REQUIRED ACTION
Keeping every character intact, repeat the whole listing.

BEGIN DATASET SECTION

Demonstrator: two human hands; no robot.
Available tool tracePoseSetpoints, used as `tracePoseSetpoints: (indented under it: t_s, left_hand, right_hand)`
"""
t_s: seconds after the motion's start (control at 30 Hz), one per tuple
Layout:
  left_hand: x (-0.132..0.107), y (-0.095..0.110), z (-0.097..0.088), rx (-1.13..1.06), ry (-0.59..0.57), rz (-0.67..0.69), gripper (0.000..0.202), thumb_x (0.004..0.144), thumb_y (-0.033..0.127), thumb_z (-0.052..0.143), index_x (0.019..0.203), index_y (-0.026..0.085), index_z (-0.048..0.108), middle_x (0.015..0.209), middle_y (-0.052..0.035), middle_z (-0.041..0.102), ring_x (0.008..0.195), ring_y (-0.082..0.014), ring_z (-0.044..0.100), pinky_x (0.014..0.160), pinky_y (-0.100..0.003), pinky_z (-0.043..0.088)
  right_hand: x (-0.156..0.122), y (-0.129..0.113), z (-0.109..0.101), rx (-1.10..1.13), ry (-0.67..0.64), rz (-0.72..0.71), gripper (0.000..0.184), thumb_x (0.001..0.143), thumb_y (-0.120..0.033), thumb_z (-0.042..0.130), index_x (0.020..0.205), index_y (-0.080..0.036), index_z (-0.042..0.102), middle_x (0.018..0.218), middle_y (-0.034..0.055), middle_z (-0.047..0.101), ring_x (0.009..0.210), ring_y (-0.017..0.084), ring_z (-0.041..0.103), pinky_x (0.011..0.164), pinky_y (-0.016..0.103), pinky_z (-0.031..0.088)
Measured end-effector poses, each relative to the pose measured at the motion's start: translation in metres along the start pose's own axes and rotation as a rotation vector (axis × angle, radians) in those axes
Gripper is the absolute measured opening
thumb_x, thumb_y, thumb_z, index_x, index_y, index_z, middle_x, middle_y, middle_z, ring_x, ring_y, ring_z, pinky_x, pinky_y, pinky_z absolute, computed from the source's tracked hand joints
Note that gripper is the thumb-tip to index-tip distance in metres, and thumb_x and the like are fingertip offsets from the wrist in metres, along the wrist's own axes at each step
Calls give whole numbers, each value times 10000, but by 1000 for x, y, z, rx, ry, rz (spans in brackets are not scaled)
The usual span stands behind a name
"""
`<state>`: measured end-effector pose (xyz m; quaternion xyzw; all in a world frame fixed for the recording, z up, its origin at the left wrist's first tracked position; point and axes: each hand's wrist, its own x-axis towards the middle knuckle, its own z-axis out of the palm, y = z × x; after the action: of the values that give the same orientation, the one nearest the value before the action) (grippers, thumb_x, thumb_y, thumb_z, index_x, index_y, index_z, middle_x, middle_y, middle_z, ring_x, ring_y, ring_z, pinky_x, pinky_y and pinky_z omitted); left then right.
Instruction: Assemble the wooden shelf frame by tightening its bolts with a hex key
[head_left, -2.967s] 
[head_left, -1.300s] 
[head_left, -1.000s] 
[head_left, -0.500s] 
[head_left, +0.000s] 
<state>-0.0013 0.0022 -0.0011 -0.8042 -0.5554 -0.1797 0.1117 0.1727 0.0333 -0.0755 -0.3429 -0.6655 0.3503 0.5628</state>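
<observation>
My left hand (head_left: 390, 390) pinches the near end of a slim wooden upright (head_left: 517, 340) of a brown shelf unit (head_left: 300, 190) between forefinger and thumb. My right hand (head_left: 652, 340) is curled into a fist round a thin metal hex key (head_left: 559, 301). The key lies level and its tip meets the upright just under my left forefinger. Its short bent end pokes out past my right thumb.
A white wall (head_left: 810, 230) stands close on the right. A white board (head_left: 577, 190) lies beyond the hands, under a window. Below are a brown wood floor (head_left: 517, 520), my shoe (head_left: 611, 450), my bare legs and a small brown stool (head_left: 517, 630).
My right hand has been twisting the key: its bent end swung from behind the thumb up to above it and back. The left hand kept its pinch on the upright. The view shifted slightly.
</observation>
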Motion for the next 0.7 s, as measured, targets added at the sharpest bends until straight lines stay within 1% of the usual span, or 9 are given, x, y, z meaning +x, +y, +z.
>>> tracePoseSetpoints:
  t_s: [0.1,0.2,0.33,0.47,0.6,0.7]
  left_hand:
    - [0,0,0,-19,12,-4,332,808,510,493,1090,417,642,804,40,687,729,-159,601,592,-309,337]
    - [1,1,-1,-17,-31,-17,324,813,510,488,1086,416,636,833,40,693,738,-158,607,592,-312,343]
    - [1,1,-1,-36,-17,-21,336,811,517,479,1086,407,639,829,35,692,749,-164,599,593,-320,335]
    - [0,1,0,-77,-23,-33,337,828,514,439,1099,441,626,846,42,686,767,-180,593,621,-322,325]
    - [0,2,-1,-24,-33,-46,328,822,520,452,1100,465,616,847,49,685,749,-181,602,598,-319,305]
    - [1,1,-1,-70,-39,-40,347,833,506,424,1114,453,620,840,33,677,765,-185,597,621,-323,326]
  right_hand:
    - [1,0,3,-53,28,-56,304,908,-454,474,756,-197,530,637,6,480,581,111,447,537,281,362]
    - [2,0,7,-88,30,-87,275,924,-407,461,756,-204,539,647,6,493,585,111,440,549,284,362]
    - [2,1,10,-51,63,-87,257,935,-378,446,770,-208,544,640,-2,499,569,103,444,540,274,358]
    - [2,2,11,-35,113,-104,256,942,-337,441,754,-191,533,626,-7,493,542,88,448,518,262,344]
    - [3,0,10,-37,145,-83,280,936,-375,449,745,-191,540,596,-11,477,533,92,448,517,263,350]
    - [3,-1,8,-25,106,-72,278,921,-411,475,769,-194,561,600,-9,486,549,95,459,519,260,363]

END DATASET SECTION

EXERCISE ANSWER
Demonstrator: two human hands; no robot.
Available tool tracePoseSetpoints, used as `tracePoseSetpoints: (indented under it: t_s, left_hand, right_hand)`
"""
t_s: seconds after the motion's start (control at 30 Hz), one per tuple
Layout:
  left_hand: x (-0.132..0.107), y (-0.095..0.110), z (-0.097..0.088), rx (-1.13..1.06), ry (-0.59..0.57), rz (-0.67..0.69), gripper (0.000..0.202), thumb_x (0.004..0.144), thumb_y (-0.033..0.127), thumb_z (-0.052..0.143), index_x (0.019..0.203), index_y (-0.026..0.085), index_z (-0.048..0.108), middle_x (0.015..0.209), middle_y (-0.052..0.035), middle_z (-0.041..0.102), ring_x (0.008..0.195), ring_y (-0.082..0.014), ring_z (-0.044..0.100), pinky_x (0.014..0.160), pinky_y (-0.100..0.003), pinky_z (-0.043..0.088)
  right_hand: x (-0.156..0.122), y (-0.129..0.113), z (-0.109..0.101), rx (-1.10..1.13), ry (-0.67..0.64), rz (-0.72..0.71), gripper (0.000..0.184), thumb_x (0.001..0.143), thumb_y (-0.120..0.033), thumb_z (-0.042..0.130), index_x (0.020..0.205), index_y (-0.080..0.036), index_z (-0.042..0.102), middle_x (0.018..0.218), middle_y (-0.034..0.055), middle_z (-0.047..0.101), ring_x (0.009..0.210), ring_y (-0.017..0.084), ring_z (-0.041..0.103), pinky_x (0.011..0.164), pinky_y (-0.016..0.103), pinky_z (-0.031..0.088)
Measured end-effector poses, each relative to the pose measured at the motion's start: translation in metres along the start pose's own axes and rotation as a rotation vector (axis × angle, radians) in those axes
Gripper is the absolute measured opening
thumb_x, thumb_y, thumb_z, index_x, index_y, index_z, middle_x, middle_y, middle_z, ring_x, ring_y, ring_z, pinky_x, pinky_y, pinky_z absolute, computed from the source's tracked hand joints
Note that gripper is the thumb-tip to index-tip distance in metres, and thumb_x and the like are fingertip offsets from the wrist in metres, along the wrist's own axes at each step
Calls give whole numbers, each value times 10000, but by 1000 for x, y, z, rx, ry, rz (spans in brackets are not scaled)
The usual span stands behind a name
"""
`<state>`: measured end-effector pose (xyz m; quaternion xyzw; all in a world frame fixed for the recording, z up, its origin at the left wrist's first tracked position; point and axes: each hand's wrist, its own x-axis towards the middle knuckle, its own z-axis out of the palm, y = z × x; after the action: of the values that give the same orientation, the one nearest the value before the action) (grippers, thumb_x, thumb_y, thumb_z, index_x, index_y, index_z, middle_x, middle_y, middle_z, ring_x, ring_y, ring_z, pinky_x, pinky_y and pinky_z omitted); left then right.
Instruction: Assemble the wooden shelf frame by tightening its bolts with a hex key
[head_left, -2.967s] 
[head_left, -1.300s] 
[head_left, -1.000s] 
[head_left, -0.500s] 
[head_left, +0.000s] 
<state>-0.0013 0.0022 -0.0011 -0.8042 -0.5554 -0.1797 0.1117 0.1727 0.0333 -0.0755 -0.3429 -0.6655 0.3503 0.5628</state>
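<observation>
My left hand (head_left: 390, 390) pinches the near end of a slim wooden upright (head_left: 517, 340) of a brown shelf unit (head_left: 300, 190) between forefinger and thumb. My right hand (head_left: 652, 340) is curled into a fist round a thin metal hex key (head_left: 559, 301). The key lies level and its tip meets the upright just under my left forefinger. Its short bent end pokes out past my right thumb.
A white wall (head_left: 810, 230) stands close on the right. A white board (head_left: 577, 190) lies beyond the hands, under a window. Below are a brown wood floor (head_left: 517, 520), my shoe (head_left: 611, 450), my bare legs and a small brown stool (head_left: 517, 630).
My right hand has been twisting the key: its bent end swung from behind the thumb up to above it and back. The left hand kept its pinch on the upright. The view shifted slightly.
</observation>
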Motion for the next 0.7 s, as measured, targets added at the sharpest bends until straight lines stay within 1% of the usual span, or 9 are given, x, y, z meaning +x, +y, +z.
>>> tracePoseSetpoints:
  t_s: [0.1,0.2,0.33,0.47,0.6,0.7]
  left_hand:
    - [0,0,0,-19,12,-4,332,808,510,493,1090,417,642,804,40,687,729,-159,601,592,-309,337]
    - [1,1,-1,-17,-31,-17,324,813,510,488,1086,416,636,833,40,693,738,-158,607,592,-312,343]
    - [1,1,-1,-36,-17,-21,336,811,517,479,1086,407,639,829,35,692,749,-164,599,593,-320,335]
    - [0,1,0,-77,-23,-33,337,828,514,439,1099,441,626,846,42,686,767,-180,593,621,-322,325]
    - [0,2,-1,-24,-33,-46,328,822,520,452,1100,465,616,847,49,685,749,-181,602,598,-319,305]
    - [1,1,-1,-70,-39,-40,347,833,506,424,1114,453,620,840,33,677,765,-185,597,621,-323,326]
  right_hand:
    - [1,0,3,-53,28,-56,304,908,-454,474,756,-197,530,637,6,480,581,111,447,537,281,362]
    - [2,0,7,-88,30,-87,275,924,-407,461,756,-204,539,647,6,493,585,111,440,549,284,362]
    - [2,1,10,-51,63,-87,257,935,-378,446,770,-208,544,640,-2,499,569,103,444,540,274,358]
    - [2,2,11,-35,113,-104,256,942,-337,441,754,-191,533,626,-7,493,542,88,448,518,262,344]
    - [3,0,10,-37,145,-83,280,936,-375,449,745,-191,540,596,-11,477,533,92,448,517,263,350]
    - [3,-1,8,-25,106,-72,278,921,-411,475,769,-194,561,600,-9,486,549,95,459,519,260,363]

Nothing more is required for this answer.